[Input data]

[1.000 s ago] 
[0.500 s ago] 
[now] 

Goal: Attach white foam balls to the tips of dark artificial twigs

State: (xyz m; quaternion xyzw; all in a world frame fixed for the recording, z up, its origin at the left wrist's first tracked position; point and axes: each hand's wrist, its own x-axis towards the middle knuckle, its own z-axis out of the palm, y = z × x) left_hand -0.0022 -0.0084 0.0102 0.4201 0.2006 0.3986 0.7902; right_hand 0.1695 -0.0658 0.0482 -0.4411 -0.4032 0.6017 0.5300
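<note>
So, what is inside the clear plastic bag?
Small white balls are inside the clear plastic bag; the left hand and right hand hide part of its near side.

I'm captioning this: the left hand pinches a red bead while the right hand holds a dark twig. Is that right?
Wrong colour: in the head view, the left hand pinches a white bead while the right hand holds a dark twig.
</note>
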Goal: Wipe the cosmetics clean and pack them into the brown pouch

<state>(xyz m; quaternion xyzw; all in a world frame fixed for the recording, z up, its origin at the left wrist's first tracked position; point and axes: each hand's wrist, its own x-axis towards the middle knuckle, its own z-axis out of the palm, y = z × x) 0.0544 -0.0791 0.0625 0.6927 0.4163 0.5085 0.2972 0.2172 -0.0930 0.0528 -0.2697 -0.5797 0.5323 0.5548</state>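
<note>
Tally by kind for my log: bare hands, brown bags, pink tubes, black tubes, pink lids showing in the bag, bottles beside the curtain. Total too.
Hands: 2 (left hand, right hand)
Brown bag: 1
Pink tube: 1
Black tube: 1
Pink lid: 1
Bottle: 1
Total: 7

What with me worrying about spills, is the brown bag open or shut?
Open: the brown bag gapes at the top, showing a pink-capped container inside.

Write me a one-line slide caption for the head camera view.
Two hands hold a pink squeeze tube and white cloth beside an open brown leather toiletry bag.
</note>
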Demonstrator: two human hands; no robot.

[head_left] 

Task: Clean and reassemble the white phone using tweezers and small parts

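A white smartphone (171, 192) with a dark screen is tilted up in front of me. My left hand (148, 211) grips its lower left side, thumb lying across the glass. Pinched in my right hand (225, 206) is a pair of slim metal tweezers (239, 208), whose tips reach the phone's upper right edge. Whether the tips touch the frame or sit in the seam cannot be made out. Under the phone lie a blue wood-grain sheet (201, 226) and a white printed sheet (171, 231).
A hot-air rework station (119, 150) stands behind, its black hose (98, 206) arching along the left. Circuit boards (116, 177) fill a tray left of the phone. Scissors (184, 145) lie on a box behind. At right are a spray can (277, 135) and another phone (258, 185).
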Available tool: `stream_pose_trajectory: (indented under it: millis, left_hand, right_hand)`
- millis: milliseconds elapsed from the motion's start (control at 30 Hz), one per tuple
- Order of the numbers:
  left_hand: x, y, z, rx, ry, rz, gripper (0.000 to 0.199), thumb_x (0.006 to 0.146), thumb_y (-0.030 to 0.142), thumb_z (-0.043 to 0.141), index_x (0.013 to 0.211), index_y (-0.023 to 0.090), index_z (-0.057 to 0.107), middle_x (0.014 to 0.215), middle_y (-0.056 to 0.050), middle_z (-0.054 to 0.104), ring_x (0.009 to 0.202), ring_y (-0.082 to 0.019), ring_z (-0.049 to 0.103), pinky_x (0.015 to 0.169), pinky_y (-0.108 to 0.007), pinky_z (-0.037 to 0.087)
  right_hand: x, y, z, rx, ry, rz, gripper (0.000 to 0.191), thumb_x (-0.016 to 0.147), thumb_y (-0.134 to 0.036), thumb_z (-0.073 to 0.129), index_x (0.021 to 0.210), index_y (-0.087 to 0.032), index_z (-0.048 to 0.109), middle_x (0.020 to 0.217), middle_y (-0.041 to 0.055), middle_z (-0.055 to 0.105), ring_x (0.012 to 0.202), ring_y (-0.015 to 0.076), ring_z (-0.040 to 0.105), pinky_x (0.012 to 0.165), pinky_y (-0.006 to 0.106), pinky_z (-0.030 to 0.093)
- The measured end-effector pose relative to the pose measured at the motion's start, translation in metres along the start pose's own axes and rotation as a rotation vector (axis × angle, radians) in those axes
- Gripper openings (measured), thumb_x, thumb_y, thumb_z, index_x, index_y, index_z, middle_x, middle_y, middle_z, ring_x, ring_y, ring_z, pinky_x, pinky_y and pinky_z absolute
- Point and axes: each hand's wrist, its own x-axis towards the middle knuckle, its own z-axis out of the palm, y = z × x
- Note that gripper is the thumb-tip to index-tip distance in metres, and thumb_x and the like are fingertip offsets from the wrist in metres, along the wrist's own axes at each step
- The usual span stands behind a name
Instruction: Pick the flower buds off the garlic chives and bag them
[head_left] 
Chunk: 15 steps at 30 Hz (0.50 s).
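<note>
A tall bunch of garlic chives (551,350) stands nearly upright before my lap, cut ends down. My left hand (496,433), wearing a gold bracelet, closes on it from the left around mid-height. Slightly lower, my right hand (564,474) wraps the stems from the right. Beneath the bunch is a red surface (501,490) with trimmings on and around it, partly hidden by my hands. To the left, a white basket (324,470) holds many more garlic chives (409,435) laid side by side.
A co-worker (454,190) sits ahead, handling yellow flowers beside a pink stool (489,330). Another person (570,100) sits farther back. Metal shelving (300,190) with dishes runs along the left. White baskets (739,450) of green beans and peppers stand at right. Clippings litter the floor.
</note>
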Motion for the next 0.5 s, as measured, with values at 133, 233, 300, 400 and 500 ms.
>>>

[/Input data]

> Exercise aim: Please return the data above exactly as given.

> Written response:
[1.000 s ago] 
[0.500 s ago] 
[now] 

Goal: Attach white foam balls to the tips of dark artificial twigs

State: (xyz m; quaternion xyzw; all in a world frame fixed for the recording, z up, its origin at the left wrist's first tracked position; point and axes: each hand's wrist, its own x-axis towards the middle knuckle, its own z-axis out of the palm, y = z × x) left_hand -0.0022 -0.0084 0.0102 0.4201 0.2006 0.3986 0.7902; right_hand 0.1695 -0.0658 0.0482 -0.4411 -0.4032 0.6017 0.5300
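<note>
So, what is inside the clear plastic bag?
Small white balls are inside the clear plastic bag; the left hand and right hand hide part of its near side.

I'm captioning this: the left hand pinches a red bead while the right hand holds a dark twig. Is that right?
Wrong colour: in the head view, the left hand pinches a white bead while the right hand holds a dark twig.
</note>
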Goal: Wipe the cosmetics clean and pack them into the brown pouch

<state>(xyz m; quaternion xyzw; all in a world frame fixed for the recording, z up, its origin at the left wrist's first tracked position; point and axes: each hand's wrist, its own x-axis towards the middle knuckle, its own z-axis out of the palm, y = z × x) 0.0544 -0.0791 0.0625 0.6927 0.4163 0.5085 0.2972 0.2172 -0.0930 0.0528 -0.2697 -0.5797 0.5323 0.5548</state>
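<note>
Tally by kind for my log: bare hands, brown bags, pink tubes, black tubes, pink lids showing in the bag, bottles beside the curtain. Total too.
Hands: 2 (left hand, right hand)
Brown bag: 1
Pink tube: 1
Black tube: 1
Pink lid: 1
Bottle: 1
Total: 7

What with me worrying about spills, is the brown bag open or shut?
Open: the brown bag gapes at the top, showing a pink-capped container inside.

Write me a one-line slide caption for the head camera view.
Two hands hold a pink squeeze tube and white cloth beside an open brown leather toiletry bag.
</note>
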Demonstrator: two human hands; no robot.

[head_left] 

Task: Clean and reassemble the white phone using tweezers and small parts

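A white smartphone (171, 192) with a dark screen is tilted up in front of me. My left hand (148, 211) grips its lower left side, thumb lying across the glass. Pinched in my right hand (225, 206) is a pair of slim metal tweezers (239, 208), whose tips reach the phone's upper right edge. Whether the tips touch the frame or sit in the seam cannot be made out. Under the phone lie a blue wood-grain sheet (201, 226) and a white printed sheet (171, 231).
A hot-air rework station (119, 150) stands behind, its black hose (98, 206) arching along the left. Circuit boards (116, 177) fill a tray left of the phone. Scissors (184, 145) lie on a box behind. At right are a spray can (277, 135) and another phone (258, 185).
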Available tool: `stream_pose_trajectory: (indented under it: millis, left_hand, right_hand)`
- millis: milliseconds elapsed from the motion's start (control at 30 Hz), one per tuple
- Order of the numbers:
  left_hand: x, y, z, rx, ry, rz, gripper (0.000 to 0.199), thumb_x (0.006 to 0.146), thumb_y (-0.030 to 0.142), thumb_z (-0.043 to 0.141), index_x (0.013 to 0.211), index_y (-0.023 to 0.090), index_z (-0.057 to 0.107), middle_x (0.014 to 0.215), middle_y (-0.056 to 0.050), middle_z (-0.054 to 0.104), ring_x (0.009 to 0.202), ring_y (-0.082 to 0.019), ring_z (-0.049 to 0.103), pinky_x (0.015 to 0.169), pinky_y (-0.108 to 0.007), pinky_z (-0.037 to 0.087)
  right_hand: x, y, z, rx, ry, rz, gripper (0.000 to 0.191), thumb_x (-0.016 to 0.147), thumb_y (-0.134 to 0.036), thumb_z (-0.073 to 0.129), index_x (0.021 to 0.210), index_y (-0.087 to 0.032), index_z (-0.048 to 0.109), middle_x (0.020 to 0.217), middle_y (-0.041 to 0.055), middle_z (-0.055 to 0.105), ring_x (0.012 to 0.202), ring_y (-0.015 to 0.076), ring_z (-0.040 to 0.105), pinky_x (0.012 to 0.165), pinky_y (-0.006 to 0.106), pinky_z (-0.030 to 0.093)
- The measured end-effector pose relative to the pose measured at the motion's start, translation in metres along the start pose's own axes and rotation as a rotation vector (axis × angle, radians) in those axes
- Gripper openings (measured), thumb_x, thumb_y, thumb_z, index_x, index_y, index_z, middle_x, middle_y, middle_z, ring_x, ring_y, ring_z, pinky_x, pinky_y and pinky_z absolute
- Point and axes: each hand's wrist, its own x-axis towards the middle knuckle, its own z-axis out of the palm, y = z × x
- Note that gripper is the thumb-tip to index-tip distance in metres, and thumb_x and the like are fingertip offsets from the wrist in metres, along the wrist's own axes at each step
- The usual span stands behind a name
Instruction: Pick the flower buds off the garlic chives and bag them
[head_left] 
Chunk: 15 steps at 30 Hz (0.50 s).
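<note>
A tall bunch of garlic chives (551,350) stands nearly upright before my lap, cut ends down. My left hand (496,433), wearing a gold bracelet, closes on it from the left around mid-height. Slightly lower, my right hand (564,474) wraps the stems from the right. Beneath the bunch is a red surface (501,490) with trimmings on and around it, partly hidden by my hands. To the left, a white basket (324,470) holds many more garlic chives (409,435) laid side by side.
A co-worker (454,190) sits ahead, handling yellow flowers beside a pink stool (489,330). Another person (570,100) sits farther back. Metal shelving (300,190) with dishes runs along the left. White baskets (739,450) of green beans and peppers stand at right. Clippings litter the floor.
</note>
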Motion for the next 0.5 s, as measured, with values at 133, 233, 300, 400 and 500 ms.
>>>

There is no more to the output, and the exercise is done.